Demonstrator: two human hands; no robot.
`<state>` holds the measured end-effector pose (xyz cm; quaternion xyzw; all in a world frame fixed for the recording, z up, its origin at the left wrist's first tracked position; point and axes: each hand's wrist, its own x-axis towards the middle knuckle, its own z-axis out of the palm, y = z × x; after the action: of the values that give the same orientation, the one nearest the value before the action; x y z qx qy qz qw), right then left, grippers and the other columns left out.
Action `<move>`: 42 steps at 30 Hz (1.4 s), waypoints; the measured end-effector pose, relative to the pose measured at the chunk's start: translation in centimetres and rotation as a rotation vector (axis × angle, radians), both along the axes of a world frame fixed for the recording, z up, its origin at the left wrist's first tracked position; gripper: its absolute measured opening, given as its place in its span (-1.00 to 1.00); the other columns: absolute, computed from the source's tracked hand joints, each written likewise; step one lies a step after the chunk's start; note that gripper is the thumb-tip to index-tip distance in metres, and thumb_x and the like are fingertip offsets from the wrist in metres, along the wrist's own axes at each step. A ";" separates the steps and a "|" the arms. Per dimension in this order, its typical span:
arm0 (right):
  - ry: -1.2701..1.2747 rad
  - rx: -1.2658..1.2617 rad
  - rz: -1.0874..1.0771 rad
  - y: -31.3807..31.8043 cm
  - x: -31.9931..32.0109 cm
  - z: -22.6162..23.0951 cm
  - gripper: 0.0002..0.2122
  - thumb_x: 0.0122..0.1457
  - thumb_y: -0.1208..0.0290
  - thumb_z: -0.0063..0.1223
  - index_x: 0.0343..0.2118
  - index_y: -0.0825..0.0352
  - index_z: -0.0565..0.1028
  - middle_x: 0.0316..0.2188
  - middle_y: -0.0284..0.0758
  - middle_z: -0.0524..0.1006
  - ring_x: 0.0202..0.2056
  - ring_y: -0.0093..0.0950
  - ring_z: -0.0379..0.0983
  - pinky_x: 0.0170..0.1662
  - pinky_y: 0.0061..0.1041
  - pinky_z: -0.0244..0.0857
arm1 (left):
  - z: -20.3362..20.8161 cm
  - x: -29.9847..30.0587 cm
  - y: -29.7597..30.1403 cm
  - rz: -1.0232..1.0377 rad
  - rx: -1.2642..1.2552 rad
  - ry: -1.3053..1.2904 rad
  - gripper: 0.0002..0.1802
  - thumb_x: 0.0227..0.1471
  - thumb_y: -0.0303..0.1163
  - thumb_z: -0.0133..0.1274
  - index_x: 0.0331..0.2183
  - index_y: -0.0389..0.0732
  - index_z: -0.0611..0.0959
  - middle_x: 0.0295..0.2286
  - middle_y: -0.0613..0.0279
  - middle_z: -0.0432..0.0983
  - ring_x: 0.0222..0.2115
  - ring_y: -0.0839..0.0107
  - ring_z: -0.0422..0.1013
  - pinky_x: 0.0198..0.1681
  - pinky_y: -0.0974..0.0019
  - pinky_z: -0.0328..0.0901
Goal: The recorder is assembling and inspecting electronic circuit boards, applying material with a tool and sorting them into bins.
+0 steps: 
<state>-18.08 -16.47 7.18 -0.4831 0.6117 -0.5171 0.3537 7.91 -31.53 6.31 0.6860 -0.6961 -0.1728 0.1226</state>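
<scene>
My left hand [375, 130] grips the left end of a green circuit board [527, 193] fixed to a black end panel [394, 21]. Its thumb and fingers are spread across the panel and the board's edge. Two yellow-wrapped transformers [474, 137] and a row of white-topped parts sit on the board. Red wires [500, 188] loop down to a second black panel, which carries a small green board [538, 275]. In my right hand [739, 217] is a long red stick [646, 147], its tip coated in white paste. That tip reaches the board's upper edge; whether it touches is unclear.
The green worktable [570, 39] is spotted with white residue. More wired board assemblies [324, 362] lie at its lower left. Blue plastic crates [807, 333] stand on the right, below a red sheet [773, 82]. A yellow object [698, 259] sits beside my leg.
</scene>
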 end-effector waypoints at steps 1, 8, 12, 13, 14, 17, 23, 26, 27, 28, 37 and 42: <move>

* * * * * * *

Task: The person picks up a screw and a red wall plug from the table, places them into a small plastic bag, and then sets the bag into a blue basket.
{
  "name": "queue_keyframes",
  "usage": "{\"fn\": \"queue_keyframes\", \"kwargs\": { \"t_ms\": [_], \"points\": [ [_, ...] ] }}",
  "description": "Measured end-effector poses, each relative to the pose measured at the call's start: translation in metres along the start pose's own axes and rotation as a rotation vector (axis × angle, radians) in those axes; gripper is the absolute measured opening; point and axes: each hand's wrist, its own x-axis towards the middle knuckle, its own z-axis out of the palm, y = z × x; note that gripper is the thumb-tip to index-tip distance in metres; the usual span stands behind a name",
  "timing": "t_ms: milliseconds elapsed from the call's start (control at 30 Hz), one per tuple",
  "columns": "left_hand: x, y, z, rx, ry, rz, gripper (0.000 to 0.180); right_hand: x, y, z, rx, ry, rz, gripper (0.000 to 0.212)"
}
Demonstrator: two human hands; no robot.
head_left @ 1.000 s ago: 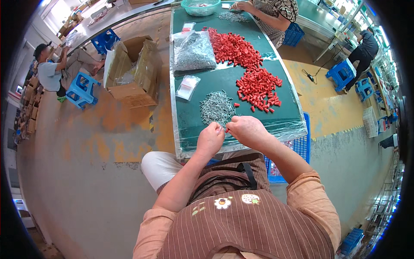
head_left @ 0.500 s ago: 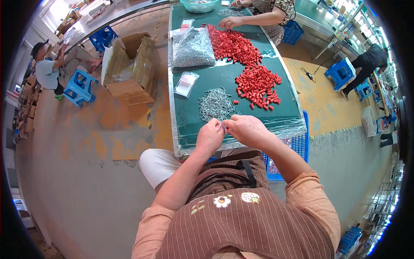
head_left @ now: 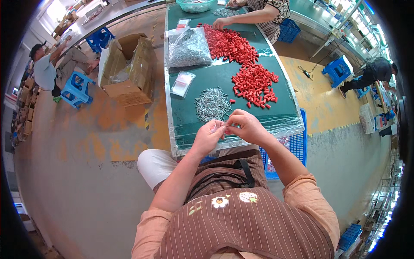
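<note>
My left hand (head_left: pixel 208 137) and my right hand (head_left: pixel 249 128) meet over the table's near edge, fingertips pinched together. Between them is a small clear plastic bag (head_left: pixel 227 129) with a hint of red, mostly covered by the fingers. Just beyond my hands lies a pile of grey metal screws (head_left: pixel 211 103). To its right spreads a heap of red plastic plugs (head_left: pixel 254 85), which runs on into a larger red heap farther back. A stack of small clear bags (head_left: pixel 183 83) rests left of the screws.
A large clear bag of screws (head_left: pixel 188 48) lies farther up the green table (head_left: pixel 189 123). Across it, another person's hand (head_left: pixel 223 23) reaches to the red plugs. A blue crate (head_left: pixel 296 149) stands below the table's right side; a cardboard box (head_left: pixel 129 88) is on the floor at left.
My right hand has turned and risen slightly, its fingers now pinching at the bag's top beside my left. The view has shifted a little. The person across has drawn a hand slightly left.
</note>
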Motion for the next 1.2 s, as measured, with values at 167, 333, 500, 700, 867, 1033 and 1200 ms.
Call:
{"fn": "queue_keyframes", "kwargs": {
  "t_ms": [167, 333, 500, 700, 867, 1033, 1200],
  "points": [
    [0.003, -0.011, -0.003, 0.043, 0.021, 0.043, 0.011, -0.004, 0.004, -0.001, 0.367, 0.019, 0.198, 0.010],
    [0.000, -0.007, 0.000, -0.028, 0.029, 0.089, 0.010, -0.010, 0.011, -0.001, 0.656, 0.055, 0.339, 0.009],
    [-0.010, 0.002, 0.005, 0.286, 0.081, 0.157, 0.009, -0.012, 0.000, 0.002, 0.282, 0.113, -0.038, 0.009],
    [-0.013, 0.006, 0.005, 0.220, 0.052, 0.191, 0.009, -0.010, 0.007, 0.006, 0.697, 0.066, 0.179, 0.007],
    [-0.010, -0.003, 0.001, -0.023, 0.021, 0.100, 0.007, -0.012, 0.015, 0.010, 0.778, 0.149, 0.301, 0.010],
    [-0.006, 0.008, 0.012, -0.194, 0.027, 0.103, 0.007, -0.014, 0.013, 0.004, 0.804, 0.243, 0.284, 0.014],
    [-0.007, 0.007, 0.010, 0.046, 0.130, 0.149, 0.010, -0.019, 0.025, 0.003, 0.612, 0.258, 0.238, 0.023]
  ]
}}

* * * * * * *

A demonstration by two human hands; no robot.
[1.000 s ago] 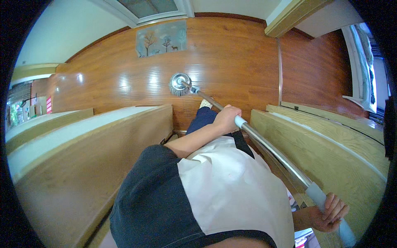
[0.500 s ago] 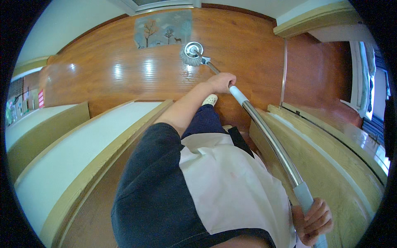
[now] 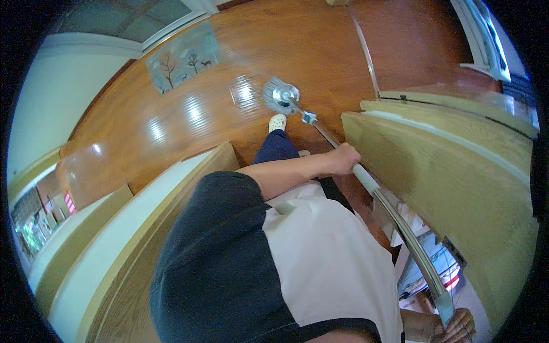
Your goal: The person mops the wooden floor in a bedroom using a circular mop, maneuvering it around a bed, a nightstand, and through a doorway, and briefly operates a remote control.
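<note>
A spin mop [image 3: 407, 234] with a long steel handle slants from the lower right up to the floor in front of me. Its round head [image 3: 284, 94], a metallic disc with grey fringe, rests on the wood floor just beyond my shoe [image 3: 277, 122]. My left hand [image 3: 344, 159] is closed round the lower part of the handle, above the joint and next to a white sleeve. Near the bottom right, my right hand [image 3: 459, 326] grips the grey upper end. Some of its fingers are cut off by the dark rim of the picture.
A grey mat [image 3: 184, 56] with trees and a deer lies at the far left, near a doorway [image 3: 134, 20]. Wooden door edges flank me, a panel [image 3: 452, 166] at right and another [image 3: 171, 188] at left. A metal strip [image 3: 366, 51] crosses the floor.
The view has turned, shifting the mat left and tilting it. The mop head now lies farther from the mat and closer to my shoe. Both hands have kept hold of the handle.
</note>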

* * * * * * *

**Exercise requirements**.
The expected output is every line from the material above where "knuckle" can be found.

**Your response**.
`<state>` holds the measured end-effector pose (xyz cm; quaternion xyzw; all in a world frame fixed for the recording, z up, its origin at the left wrist's first tracked position; point and axes: each hand's wrist, its own x-axis towards the middle knuckle, its own z-axis out of the palm, y = z × x; after the action: of the values that give the same orientation, the one nearest the value before the action; x y z qx qy qz qw), right then left, grippers and the other columns left out.
  "description": "Measured end-effector poses, each relative to the pose measured at the call's start: translation in metres along the start pose's own axes and rotation as a rotation vector (axis × angle, radians) in those axes; gripper is the absolute measured opening; point and axes: each hand's wrist, its own x-axis towards the middle knuckle, its own z-axis out of the palm, y = z × x; note that gripper is the thumb-tip to index-tip distance in metres; the usual span stands behind a name",

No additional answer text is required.